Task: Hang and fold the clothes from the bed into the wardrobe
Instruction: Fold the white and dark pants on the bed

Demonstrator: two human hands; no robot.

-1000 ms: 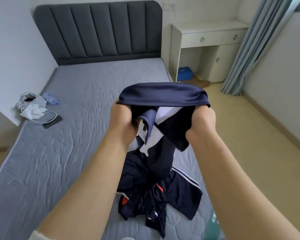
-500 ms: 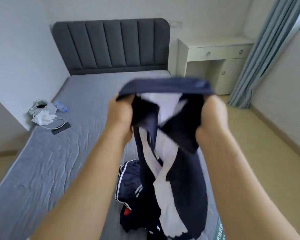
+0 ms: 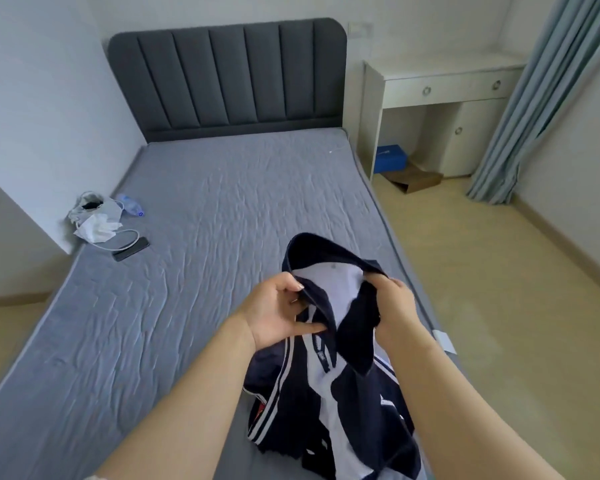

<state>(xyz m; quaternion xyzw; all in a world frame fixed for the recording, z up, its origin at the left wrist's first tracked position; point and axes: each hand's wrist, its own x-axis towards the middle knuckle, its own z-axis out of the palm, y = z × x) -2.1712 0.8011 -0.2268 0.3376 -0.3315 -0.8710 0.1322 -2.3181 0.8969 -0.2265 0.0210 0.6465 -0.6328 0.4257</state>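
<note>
Head view, and both grips are on the garment: the left grip curls its fingers round the near edge of the collar; the right grip is bunched tight on the dark fabric opposite; between them the navy-and-white jacket gapes open at the neck, pale lining showing; its lower part lies heaped on the bed by the near right edge, and I cannot tell whether that heap is one garment or several.

To sort it well, I'd slide each grip outward along the collar to the shoulder seams; lift until the hem clears the mattress; give one shake so the sleeves drop free; no hanger or wardrobe is in sight, so a turn away looks due.

Farther out, a phone, face mask and bottle sit at the bed's left edge, well apart; beyond, the headboard; right, a white counter and curtain.
</note>
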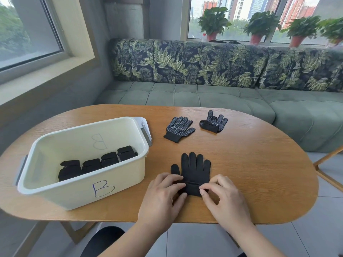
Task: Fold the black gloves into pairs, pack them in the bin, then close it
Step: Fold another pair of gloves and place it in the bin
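A black glove (194, 169) is lying flat on the wooden surface (259, 173) near its front edge. Its long axis is running away from the person, fingers pointing to the far side and cuff toward the body. The left hand (161, 197) is pinching the cuff's left edge with curled fingers, and the right hand (224, 197) is pinching its right edge. Just to the left, the white bin (79, 191) is standing open, holding a row of folded pairs (92, 164). Farther back, a dotted glove (179, 128) and a second dotted glove (213, 122) are lying apart.
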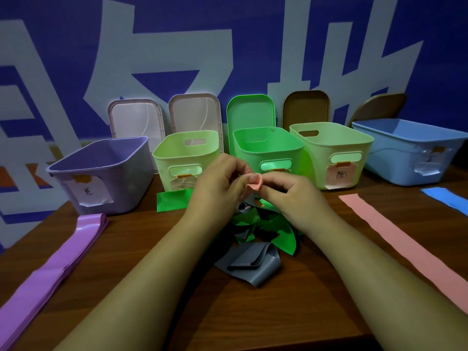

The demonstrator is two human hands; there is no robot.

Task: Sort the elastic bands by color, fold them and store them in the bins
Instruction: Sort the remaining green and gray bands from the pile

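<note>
**Inspector:** State of the hands?

**Assistant:** The left hand [215, 183] and right hand [286, 191] meet at centre frame with fingers curled. Both pinch the curled end of a pink band [253, 184] and hold nothing else.

**Inspector:** Where does the rest of that band run?

**Assistant:** It appears to drop into the tangled pile [263, 224] of green and grey bands just below, on the table [228, 320]. Its lower run is hidden.

**Inspector:** Sorted stock?

**Assistant:** The purple bands [63, 254] lie at lower left, a flat pink strip [395, 236] at right and a blue strip [445, 197] at the right edge. The row of bins [278, 153] stands behind.

**Inspector:** Risks?

**Assistant:** In my judgement, a hard pull could drag snagged green or grey bands along and scatter the pile. A small pinch on slick elastic could slip and let the end spring loose. The bin labels are unreadable from here, so a misfile is possible.
</note>
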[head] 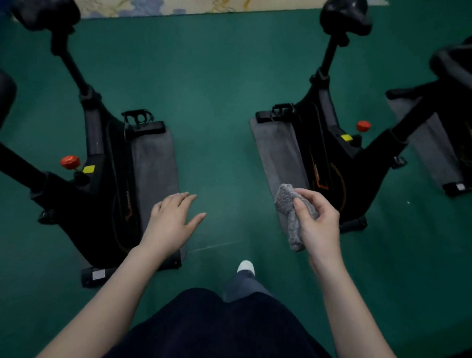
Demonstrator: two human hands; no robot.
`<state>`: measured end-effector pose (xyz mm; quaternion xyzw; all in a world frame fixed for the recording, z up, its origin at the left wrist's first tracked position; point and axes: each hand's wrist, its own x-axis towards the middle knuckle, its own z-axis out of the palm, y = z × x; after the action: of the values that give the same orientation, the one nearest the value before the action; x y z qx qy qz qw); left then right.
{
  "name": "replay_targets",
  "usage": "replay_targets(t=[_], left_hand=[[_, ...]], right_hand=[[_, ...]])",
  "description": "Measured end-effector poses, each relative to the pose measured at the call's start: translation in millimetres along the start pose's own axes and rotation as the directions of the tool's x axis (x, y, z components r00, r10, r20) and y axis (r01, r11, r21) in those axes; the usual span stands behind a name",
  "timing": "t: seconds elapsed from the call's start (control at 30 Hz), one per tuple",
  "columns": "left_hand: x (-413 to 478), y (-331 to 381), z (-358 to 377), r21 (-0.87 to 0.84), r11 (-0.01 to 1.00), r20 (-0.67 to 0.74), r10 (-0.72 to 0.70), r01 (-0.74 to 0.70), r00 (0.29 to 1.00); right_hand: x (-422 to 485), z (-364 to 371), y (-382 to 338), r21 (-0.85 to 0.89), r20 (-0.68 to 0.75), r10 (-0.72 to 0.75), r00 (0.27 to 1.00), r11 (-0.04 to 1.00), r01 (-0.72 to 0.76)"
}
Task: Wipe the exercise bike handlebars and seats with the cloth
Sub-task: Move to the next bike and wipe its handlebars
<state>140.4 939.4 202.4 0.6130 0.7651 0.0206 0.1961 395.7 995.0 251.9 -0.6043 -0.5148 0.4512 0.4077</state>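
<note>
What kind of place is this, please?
Probably a gym or indoor-cycling room: three black exercise bikes stand side by side, each on a grey mat, on green flooring. The right hand holds a cloth.

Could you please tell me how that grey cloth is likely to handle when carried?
The bumpy grey cloth is probably floppy: its tail droops below the right hand gripping it. It seems light, since the fingers of one hand hold it up. Its rough texture likely resists slipping.
</note>
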Motion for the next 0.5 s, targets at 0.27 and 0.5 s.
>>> replay_targets(t=[0.27,0.5], left_hand=[[36,44,-4,-0.053,0.991,-0.037,-0.124,0.122,0.992],[72,36,-15,-0.100,0.960,-0.070,-0.270,0.263,0.960]], right_hand=[[88,-31,-1,0.010,0.098,0.008,0.995,1.000,-0.008],[152,3,-14,-0.017,0.226,-0.020,0.974,1.000,0.024]])
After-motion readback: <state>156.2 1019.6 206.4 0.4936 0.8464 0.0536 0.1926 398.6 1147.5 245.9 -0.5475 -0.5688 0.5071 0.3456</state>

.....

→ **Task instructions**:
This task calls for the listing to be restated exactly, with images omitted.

→ **Exercise response**:
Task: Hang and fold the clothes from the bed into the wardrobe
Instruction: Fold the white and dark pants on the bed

Demonstrator: two human hands; no robot.

-1000 ms: 
-500 ms: 
+0 ms: 

<state>(xyz m; quaternion xyzw; all in a world frame fixed for the recording, z up, its origin at the left wrist's first tracked position; point and axes: each hand's wrist, its own x-axis towards the middle knuckle, its own z-axis out of the palm, y = z × x) -2.1712 0.8011 -0.2268 0.3376 -0.3315 -0.8710 0.1322 -2.3181 0.8969 -0.2265 0.0210 0.6465 -0.6328 0.4257</state>
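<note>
Head view, and both grips are on the garment: the left grip curls its fingers round the near edge of the collar; the right grip is bunched tight on the dark fabric opposite; between them the navy-and-white jacket gapes open at the neck, pale lining showing; its lower part lies heaped on the bed by the near right edge, and I cannot tell whether that heap is one garment or several.

To sort it well, I'd slide each grip outward along the collar to the shoulder seams; lift until the hem clears the mattress; give one shake so the sleeves drop free; no hanger or wardrobe is in sight, so a turn away looks due.

Farther out, a phone, face mask and bottle sit at the bed's left edge, well apart; beyond, the headboard; right, a white counter and curtain.
</note>
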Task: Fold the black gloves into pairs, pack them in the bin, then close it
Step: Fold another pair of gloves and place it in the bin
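A black glove (194, 169) is lying flat on the wooden surface (259, 173) near its front edge. Its long axis is running away from the person, fingers pointing to the far side and cuff toward the body. The left hand (161, 197) is pinching the cuff's left edge with curled fingers, and the right hand (224, 197) is pinching its right edge. Just to the left, the white bin (79, 191) is standing open, holding a row of folded pairs (92, 164). Farther back, a dotted glove (179, 128) and a second dotted glove (213, 122) are lying apart.
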
The demonstrator is two human hands; there is no robot.

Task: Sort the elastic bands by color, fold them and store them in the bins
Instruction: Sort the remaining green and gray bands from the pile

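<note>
**Inspector:** State of the hands?

**Assistant:** The left hand [215, 183] and right hand [286, 191] meet at centre frame with fingers curled. Both pinch the curled end of a pink band [253, 184] and hold nothing else.

**Inspector:** Where does the rest of that band run?

**Assistant:** It appears to drop into the tangled pile [263, 224] of green and grey bands just below, on the table [228, 320]. Its lower run is hidden.

**Inspector:** Sorted stock?

**Assistant:** The purple bands [63, 254] lie at lower left, a flat pink strip [395, 236] at right and a blue strip [445, 197] at the right edge. The row of bins [278, 153] stands behind.

**Inspector:** Risks?

**Assistant:** In my judgement, a hard pull could drag snagged green or grey bands along and scatter the pile. A small pinch on slick elastic could slip and let the end spring loose. The bin labels are unreadable from here, so a misfile is possible.
</note>
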[head] 
Demonstrator: two human hands; no robot.
`<state>`: measured end-effector pose (xyz mm; quaternion xyzw; all in a world frame fixed for the recording, z up, its origin at the left wrist's first tracked position; point and axes: each hand's wrist, its own x-axis towards the middle knuckle, its own z-axis out of the palm, y = z × x; after the action: of the values that give the same orientation, the one nearest the value before the action; x y z qx qy qz qw); left then right.
{
  "name": "replay_targets",
  "usage": "replay_targets(t=[_], left_hand=[[_, ...]], right_hand=[[_, ...]])",
  "description": "Measured end-effector poses, each relative to the pose measured at the call's start: translation in millimetres along the start pose's own axes and rotation as the directions of the tool's x axis (x, y, z components r00, r10, r20) and y axis (r01, r11, r21) in those axes; the usual span stands behind a name",
  "timing": "t: seconds elapsed from the call's start (control at 30 Hz), one per tuple",
  "columns": "left_hand: x (-413 to 478), y (-331 to 381), z (-358 to 377), r21 (-0.87 to 0.84), r11 (-0.01 to 1.00), r20 (-0.67 to 0.74), r10 (-0.72 to 0.70), r01 (-0.74 to 0.70), r00 (0.29 to 1.00); right_hand: x (-422 to 485), z (-364 to 371), y (-382 to 338), r21 (-0.85 to 0.89), r20 (-0.68 to 0.75), r10 (-0.72 to 0.75), r00 (0.27 to 1.00), r11 (-0.04 to 1.00), r01 (-0.72 to 0.76)"
}
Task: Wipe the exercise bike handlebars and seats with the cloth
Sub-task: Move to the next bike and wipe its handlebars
<state>140.4 939.4 202.4 0.6130 0.7651 0.0206 0.1961 395.7 995.0 251.9 -0.6043 -0.5148 0.4512 0.4077</state>
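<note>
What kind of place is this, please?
Probably a gym or indoor-cycling room: three black exercise bikes stand side by side, each on a grey mat, on green flooring. The right hand holds a cloth.

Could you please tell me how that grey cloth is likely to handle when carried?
The bumpy grey cloth is probably floppy: its tail droops below the right hand gripping it. It seems light, since the fingers of one hand hold it up. Its rough texture likely resists slipping.
</note>
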Motion for the next 0.5 s, targets at 0.27 and 0.5 s.
>>> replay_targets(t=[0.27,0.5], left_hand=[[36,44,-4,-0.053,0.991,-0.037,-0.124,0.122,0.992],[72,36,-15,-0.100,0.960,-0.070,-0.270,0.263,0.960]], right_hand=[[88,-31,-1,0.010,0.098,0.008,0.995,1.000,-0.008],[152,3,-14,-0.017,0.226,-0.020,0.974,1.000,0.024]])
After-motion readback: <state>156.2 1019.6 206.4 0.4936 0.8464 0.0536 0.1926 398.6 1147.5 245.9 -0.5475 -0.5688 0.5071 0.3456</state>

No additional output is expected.